This folder helps practices identify patients for opportunistic or end-of-year QOF work related to CHOL003 (statin treatment in high-risk patients) and CHOL004 (cholesterol control in treated patients). The searches support proactive intervention, coding reviews, and appropriate use of Personalised Care Adjustments (PCAs).
Patients eligible for CHOL003 who have had one invitation to discuss or initiate lipid lowering therapy. A second invitation is required before exception reporting for non-response.

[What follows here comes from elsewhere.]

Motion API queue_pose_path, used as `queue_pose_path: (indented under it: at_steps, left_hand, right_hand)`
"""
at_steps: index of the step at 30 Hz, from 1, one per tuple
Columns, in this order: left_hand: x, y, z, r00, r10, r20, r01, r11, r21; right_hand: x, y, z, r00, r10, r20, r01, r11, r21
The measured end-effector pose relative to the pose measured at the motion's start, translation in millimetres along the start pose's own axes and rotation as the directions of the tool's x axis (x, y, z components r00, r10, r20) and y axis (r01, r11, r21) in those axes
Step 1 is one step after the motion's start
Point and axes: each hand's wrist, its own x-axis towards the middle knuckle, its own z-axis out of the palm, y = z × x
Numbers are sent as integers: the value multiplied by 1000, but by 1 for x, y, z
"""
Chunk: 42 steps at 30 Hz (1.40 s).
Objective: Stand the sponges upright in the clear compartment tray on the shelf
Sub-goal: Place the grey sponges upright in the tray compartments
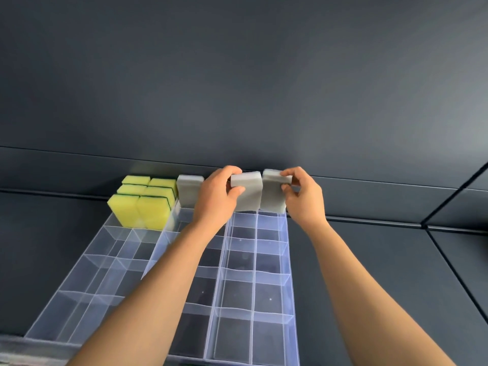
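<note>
Grey sponges (pixel 248 196) (pixel 272 198) in L+R hands (pixel 214 199) (pixel 306 200)

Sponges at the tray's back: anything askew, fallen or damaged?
Nothing stands out. The yellow sponges stand upright at the back left of the tray, the left grey sponge beside them. The left hand grips the middle grey sponge, the right hand the right grey sponge, both upright.

One head-worn view here, looking forward and down, close over the clear tray (pixel 290 281), back wall (pixel 237 88) up at twelve o'clock.
</note>
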Motion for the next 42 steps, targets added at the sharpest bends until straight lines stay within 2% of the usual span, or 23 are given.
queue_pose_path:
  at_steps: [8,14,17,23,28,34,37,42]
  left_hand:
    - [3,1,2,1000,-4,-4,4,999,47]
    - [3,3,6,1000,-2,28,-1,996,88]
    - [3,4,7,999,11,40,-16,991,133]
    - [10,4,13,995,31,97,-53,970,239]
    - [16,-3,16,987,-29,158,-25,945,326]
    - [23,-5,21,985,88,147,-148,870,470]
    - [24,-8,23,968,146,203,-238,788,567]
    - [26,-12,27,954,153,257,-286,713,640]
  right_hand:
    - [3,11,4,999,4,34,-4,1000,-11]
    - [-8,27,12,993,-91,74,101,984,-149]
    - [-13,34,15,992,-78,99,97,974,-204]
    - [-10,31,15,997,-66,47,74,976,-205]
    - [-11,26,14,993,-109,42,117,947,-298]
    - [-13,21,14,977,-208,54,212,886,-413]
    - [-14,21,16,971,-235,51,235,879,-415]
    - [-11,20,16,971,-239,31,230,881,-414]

Patients who have had two invitations and remain not on a statin. These are now eligible for exception coding under CHOL003.
Patients eligible for CHOL004 who have received one invitation for a cholesterol blood test. Sending a second invite allows for exception reporting if the patient does not engage. If the patient has had a raised cholesterol result recorded this year, there must be at least two invitations after the most recent result.
Patients with two invitations recorded but no cholesterol result. These can now be exception-coded under CHOL004.
Patients with LDL cholesterol above 2.0 this year. These cases may benefit from repeat testing, statin initiation, or review of current therapy.
A subset of the above report, patients with LDL or nHDL results close to the target threshold (LDL 2.0 - 3.0 or nHDL 2.6 - 3.6). Worth reviewing or rechecking as treatment may be required depending on updated readings.
Patients not on statin therapy and no PCA codes recorded. Useful group to target for either initiating statins or applying a valid exception code.
Patients not on therapy, no result recorded this year, but with a previously raised cholesterol result. High-priority for testing, intervention, or coding action.
Patients on lipid lowering therapy, no result recorded this year, and previously had raised cholesterol. Should be followed up to confirm control and support CHOL004 achievement.
Patients aged 80+, not on statin therapy, and only eligible for CHOL003 due to CKD. May be appropriate to apply a PCA based on age or clinical judgement.
Patients not on statins or alternative lipid lowering therapy, who have had a PCA previously. Review to confirm whether the exception still applies, or if statin therapy should now be considered.
Patients over the age of 80 who are showing as eligible for CHOL003 solely due to CKD. Clinicians may wish to review this cohort of patients to see if they do want to consider prescribing statins, or if this is not required.
Patients are showing as eligible for CHOL003 solely due to CKD, but have a normal eGFR. These are likely to be inappropriately coded.
Action: Recode CKD classification based on current renal function. If CKD is no longer clinically appropriate, correcting the code may remove the patient from CHOL003, avoiding unnecessary follow-up
Patients who are not on any lipid lowering therapy, with a statin PCA such as 'Statin declined' recorded this year. This is insufficient to remove them from the CHOL003 indicator.
Action: Add a lipid lowering therapy PCA such as 'Lipid lowering therapy declined'.
Patients on statin therapy, no lipid result this year, but previous result was normal. These are ideal for opportunistic testing โ likely to meet CHOL004 with one up-to-date result.
Patients not on a statin, no lipid result this year, but previous results were in range. May still be low-risk. A repeat lipid test could confirm if statin treatment or PCA is appropriate.